Required action — Return exactly the lines below, starting with the one that has "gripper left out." and going on through the one that has "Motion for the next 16".

=-=-=-=-=

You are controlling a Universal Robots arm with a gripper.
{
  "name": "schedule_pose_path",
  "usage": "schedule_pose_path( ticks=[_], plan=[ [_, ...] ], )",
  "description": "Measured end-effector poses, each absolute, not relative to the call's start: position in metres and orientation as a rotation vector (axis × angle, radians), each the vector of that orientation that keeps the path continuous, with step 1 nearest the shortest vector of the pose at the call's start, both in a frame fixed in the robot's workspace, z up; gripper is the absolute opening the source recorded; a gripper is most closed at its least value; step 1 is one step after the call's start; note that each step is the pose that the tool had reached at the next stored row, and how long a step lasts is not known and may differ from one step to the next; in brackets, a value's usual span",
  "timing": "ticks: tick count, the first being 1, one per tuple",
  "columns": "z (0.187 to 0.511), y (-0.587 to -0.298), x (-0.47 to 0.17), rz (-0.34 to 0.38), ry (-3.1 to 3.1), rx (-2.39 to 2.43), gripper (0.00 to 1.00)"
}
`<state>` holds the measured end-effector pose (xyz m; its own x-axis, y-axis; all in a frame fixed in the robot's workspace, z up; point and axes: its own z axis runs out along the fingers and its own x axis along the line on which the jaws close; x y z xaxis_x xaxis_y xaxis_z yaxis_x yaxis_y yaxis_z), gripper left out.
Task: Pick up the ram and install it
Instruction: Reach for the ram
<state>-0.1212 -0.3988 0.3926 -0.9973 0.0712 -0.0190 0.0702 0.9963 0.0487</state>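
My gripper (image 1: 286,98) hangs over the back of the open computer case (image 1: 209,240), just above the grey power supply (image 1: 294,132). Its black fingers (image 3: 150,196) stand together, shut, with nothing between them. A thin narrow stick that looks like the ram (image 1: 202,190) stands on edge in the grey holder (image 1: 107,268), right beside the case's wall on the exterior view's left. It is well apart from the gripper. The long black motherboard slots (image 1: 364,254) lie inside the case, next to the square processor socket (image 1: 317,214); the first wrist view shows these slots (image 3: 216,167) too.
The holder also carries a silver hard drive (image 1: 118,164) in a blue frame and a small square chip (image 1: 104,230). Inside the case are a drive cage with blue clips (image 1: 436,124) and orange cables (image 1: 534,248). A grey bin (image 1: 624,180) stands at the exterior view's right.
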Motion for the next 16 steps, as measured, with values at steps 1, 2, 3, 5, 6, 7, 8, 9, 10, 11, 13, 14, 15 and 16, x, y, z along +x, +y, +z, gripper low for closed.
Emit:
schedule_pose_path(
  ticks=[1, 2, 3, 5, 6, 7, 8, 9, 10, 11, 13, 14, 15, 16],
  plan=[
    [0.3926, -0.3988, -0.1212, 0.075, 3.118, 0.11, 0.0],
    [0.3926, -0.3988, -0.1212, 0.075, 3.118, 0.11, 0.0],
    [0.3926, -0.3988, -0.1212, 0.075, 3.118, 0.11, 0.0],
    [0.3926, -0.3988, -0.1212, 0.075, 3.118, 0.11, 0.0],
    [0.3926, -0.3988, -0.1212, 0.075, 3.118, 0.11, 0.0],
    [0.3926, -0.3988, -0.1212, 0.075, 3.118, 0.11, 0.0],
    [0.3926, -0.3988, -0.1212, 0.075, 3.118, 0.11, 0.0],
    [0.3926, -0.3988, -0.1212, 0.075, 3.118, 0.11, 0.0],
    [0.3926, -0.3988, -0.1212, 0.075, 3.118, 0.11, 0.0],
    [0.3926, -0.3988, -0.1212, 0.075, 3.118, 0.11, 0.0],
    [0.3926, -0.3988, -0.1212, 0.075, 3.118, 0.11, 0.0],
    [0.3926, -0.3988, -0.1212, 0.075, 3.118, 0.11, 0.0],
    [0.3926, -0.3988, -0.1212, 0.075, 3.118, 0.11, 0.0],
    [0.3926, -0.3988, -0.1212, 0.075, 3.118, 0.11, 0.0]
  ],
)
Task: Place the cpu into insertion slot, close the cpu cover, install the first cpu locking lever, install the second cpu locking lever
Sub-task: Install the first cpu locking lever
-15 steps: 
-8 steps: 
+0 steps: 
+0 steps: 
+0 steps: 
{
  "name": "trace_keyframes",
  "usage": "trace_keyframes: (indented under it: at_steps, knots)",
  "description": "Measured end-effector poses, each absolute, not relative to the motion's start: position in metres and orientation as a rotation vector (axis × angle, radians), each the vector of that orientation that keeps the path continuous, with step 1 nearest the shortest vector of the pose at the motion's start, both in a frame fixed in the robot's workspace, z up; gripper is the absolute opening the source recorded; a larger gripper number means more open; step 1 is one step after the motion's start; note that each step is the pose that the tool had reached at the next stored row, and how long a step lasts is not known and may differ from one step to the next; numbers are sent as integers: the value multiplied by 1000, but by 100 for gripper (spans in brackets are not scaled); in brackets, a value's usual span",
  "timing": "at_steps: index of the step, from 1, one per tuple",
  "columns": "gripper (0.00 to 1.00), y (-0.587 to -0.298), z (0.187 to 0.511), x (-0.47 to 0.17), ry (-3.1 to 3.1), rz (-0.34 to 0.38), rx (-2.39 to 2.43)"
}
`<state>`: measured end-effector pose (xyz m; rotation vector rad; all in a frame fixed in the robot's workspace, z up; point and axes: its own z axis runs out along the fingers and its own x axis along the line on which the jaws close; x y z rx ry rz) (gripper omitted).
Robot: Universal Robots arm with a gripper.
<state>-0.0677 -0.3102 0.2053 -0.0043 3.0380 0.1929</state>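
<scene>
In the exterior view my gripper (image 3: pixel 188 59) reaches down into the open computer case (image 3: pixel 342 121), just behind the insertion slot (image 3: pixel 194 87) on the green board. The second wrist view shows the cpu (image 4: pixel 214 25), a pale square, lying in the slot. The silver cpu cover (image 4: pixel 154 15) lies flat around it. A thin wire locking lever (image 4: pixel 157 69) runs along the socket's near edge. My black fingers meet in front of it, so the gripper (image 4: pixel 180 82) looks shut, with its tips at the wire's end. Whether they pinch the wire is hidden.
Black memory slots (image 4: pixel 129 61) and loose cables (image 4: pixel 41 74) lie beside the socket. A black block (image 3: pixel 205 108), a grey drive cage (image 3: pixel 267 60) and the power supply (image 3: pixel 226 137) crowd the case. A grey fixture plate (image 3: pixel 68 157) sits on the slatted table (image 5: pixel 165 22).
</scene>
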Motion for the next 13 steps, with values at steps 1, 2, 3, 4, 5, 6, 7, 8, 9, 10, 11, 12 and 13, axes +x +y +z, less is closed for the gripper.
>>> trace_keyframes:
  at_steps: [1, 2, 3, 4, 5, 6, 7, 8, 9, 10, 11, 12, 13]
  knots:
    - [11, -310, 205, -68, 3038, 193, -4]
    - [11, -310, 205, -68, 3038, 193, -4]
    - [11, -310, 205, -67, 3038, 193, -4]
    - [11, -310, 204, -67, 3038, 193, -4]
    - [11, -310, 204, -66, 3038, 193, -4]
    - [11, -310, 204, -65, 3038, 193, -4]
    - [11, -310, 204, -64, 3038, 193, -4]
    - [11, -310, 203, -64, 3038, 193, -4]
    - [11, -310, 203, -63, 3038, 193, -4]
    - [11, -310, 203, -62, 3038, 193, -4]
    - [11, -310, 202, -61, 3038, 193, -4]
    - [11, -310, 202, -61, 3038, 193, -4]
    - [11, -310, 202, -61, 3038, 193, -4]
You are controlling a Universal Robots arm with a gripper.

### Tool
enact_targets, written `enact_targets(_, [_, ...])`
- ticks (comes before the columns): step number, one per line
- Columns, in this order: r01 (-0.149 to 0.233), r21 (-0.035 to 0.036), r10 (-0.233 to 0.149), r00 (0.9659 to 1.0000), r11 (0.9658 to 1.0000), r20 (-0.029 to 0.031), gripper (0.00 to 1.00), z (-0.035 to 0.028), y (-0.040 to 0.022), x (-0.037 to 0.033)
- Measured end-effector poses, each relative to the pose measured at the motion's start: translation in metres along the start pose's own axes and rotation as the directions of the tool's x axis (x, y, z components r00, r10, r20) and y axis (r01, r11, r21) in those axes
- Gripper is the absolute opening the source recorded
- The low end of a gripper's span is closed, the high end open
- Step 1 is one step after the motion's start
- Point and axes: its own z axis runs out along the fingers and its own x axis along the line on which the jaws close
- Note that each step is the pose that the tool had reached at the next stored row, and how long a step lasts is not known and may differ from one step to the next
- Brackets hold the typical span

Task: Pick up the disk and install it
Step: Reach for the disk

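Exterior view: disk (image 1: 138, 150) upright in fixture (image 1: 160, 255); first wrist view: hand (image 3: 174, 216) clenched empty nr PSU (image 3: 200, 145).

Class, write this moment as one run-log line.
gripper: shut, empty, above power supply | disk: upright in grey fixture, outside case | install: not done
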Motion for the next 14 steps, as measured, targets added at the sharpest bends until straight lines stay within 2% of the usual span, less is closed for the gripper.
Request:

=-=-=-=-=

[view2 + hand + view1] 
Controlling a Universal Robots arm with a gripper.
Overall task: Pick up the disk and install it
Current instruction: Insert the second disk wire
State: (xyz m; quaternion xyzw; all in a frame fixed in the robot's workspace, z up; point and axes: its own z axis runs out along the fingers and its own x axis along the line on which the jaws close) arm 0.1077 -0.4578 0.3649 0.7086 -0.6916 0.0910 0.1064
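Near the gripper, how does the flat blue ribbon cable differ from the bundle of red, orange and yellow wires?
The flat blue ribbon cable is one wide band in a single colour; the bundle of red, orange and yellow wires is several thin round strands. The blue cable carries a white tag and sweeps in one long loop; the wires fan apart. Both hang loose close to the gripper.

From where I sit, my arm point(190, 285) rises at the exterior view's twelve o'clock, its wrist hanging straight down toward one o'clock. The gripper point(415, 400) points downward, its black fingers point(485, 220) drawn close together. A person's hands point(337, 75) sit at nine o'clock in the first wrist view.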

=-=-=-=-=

Answer below —
`<state>` holds the measured end-effector pose (xyz m; its own x-axis, y-axis; all in a frame fixed in the robot's workspace, z up; point and axes: its own z axis runs out along the fingers and its own x axis along the line on which the jaws close; x y z xaxis_x xaxis_y xaxis_z yaxis_x yaxis_y yaxis_z), gripper left out.
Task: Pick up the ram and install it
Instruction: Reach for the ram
<state>-0.1212 -0.3988 0.3926 -0.9973 0.0712 -0.0190 0.0702 0.9963 0.0487</state>
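My gripper (image 1: 286,98) hangs over the back of the open computer case (image 1: 209,240), just above the grey power supply (image 1: 294,132). Its black fingers (image 3: 150,196) stand together, shut, with nothing between them. A thin narrow stick that looks like the ram (image 1: 202,190) stands on edge in the grey holder (image 1: 107,268), right beside the case's wall on the exterior view's left. It is well apart from the gripper. The long black motherboard slots (image 1: 364,254) lie inside the case, next to the square processor socket (image 1: 317,214); the first wrist view shows these slots (image 3: 216,167) too.
The holder also carries a silver hard drive (image 1: 118,164) in a blue frame and a small square chip (image 1: 104,230). Inside the case are a drive cage with blue clips (image 1: 436,124) and orange cables (image 1: 534,248). A grey bin (image 1: 624,180) stands at the exterior view's right.
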Motion for the next 16 steps, as measured, with values at steps 1, 2, 3, 5, 6, 7, 8, 9, 10, 11, 13, 14, 15 and 16, x, y, z along +x, +y, +z, gripper low for closed.

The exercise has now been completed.